§ About this exercise:
Check every line in the records below for the word "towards" and report how many have it, nothing more.

§ Records excerpted from a collection:
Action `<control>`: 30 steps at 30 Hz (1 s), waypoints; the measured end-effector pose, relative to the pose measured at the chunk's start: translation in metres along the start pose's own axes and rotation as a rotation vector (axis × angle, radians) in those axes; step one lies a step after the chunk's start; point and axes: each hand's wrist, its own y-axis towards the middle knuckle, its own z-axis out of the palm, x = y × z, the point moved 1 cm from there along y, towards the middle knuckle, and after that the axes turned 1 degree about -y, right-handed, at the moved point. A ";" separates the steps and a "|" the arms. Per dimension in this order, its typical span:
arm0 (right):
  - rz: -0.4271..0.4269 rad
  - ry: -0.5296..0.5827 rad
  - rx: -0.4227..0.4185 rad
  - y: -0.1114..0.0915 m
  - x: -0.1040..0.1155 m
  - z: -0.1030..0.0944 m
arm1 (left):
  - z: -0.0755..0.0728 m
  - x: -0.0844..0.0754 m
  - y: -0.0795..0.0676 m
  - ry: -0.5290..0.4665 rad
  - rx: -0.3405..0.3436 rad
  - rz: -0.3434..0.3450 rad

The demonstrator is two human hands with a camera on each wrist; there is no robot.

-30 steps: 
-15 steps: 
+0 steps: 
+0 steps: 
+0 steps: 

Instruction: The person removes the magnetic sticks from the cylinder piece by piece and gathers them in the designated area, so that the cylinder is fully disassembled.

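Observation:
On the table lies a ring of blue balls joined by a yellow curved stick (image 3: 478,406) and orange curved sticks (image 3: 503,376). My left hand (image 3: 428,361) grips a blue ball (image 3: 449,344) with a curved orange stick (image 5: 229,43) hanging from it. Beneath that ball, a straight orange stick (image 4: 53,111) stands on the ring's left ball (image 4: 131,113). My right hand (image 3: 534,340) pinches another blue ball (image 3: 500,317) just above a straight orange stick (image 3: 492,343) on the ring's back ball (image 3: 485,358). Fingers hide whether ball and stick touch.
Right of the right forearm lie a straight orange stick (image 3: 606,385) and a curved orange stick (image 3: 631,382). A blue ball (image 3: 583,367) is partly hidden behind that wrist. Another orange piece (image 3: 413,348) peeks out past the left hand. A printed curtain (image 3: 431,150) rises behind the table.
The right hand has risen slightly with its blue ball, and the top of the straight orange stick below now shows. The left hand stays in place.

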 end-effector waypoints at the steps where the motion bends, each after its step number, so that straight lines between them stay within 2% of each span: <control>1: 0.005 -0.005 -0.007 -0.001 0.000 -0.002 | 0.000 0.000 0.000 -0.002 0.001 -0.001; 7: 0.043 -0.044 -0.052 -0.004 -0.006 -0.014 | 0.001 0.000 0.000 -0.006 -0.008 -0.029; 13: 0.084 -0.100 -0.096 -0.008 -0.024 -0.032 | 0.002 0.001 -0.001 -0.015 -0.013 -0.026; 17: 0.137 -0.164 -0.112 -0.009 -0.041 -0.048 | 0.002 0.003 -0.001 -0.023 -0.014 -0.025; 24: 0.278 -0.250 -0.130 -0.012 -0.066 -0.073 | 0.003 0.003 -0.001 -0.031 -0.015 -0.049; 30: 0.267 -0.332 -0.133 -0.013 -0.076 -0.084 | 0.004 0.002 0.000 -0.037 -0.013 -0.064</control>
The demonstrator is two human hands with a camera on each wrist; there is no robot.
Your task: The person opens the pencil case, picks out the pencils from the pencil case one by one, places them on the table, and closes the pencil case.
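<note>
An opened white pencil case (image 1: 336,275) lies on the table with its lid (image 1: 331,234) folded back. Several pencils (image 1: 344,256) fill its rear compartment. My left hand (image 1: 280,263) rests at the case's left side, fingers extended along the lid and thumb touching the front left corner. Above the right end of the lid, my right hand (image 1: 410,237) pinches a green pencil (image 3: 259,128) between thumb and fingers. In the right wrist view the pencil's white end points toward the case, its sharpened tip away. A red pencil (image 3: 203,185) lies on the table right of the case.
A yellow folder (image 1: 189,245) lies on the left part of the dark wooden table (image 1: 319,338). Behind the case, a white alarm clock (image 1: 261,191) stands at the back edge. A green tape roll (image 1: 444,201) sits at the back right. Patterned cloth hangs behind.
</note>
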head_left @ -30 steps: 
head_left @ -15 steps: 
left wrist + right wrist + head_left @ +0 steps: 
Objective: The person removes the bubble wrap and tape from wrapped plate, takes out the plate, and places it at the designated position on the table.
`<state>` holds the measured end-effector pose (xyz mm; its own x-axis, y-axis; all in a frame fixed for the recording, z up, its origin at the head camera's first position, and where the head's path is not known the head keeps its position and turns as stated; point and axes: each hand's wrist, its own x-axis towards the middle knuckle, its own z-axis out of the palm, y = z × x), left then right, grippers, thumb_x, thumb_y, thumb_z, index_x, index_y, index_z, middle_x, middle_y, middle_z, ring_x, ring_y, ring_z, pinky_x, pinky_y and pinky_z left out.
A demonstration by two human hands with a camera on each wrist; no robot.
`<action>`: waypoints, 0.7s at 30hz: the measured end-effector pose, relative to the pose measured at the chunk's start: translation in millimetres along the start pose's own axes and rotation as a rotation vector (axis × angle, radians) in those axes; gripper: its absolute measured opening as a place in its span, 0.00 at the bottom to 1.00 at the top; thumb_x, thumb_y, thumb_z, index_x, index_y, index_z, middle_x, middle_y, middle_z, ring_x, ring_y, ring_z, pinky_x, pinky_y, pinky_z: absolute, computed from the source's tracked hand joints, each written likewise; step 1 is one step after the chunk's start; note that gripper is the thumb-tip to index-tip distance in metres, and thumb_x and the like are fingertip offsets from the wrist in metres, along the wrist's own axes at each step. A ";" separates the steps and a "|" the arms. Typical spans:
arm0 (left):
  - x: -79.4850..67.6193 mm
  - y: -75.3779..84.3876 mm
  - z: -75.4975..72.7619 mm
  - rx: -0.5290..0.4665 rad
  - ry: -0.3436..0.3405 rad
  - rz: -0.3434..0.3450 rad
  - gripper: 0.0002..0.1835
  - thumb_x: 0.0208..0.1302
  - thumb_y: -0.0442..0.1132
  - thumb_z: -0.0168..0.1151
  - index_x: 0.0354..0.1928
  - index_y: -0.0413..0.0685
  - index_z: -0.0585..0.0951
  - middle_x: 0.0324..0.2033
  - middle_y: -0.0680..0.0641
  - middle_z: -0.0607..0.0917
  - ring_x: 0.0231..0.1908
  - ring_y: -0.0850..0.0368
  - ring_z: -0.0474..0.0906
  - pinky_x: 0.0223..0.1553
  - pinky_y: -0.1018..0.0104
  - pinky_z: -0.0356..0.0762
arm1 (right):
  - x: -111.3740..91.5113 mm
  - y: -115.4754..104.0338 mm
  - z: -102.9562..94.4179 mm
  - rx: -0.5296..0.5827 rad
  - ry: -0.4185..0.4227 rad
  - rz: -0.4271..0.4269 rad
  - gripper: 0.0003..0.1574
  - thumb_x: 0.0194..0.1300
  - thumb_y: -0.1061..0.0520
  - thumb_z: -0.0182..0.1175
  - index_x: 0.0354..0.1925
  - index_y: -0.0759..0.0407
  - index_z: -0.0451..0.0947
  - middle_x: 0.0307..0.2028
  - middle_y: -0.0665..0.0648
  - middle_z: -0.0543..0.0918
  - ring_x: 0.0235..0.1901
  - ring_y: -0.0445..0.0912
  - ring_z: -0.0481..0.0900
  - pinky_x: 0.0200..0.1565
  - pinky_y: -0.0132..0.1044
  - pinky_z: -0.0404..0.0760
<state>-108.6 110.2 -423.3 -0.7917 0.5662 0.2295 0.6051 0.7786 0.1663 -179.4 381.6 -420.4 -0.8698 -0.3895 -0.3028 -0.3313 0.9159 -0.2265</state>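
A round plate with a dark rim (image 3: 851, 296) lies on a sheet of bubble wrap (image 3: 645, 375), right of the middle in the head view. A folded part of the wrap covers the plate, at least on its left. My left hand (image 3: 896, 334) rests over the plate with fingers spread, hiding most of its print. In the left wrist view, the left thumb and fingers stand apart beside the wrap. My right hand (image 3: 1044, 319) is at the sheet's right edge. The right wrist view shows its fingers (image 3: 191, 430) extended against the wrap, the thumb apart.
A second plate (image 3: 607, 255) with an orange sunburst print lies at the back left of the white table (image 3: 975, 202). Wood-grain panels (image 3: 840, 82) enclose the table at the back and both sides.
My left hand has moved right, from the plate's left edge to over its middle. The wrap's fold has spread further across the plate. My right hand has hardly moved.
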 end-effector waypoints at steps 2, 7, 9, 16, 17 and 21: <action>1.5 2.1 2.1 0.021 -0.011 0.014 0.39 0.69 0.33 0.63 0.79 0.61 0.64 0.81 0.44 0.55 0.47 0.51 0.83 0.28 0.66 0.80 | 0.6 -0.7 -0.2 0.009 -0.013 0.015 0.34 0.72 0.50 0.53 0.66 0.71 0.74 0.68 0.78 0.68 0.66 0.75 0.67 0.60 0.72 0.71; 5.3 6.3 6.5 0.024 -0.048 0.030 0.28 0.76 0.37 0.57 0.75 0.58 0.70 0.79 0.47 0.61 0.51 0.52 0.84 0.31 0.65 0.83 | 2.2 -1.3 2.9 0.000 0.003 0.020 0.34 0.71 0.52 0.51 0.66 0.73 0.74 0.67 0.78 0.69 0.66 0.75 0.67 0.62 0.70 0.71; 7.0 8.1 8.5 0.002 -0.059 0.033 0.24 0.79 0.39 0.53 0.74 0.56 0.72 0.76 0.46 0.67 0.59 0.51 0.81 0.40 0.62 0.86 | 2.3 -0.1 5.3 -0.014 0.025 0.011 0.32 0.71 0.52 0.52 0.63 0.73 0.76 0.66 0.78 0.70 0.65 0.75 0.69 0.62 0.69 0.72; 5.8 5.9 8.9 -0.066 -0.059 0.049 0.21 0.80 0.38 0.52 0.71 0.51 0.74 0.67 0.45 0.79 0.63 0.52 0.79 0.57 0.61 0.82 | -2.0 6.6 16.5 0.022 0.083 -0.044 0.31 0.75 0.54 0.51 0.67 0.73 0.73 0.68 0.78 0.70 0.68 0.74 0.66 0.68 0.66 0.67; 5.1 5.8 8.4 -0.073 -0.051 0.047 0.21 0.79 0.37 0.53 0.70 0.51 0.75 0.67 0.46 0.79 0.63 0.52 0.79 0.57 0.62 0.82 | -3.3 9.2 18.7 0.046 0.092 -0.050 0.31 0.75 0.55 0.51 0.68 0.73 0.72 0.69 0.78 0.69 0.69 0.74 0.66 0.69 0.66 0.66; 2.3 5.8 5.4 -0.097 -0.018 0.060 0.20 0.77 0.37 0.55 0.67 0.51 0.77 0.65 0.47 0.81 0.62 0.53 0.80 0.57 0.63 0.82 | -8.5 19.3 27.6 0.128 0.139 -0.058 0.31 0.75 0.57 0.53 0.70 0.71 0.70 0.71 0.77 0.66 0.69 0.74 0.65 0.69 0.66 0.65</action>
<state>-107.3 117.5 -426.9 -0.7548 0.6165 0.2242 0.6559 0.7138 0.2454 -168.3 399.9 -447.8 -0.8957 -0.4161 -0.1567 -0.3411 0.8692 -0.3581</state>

§ Answer space:
2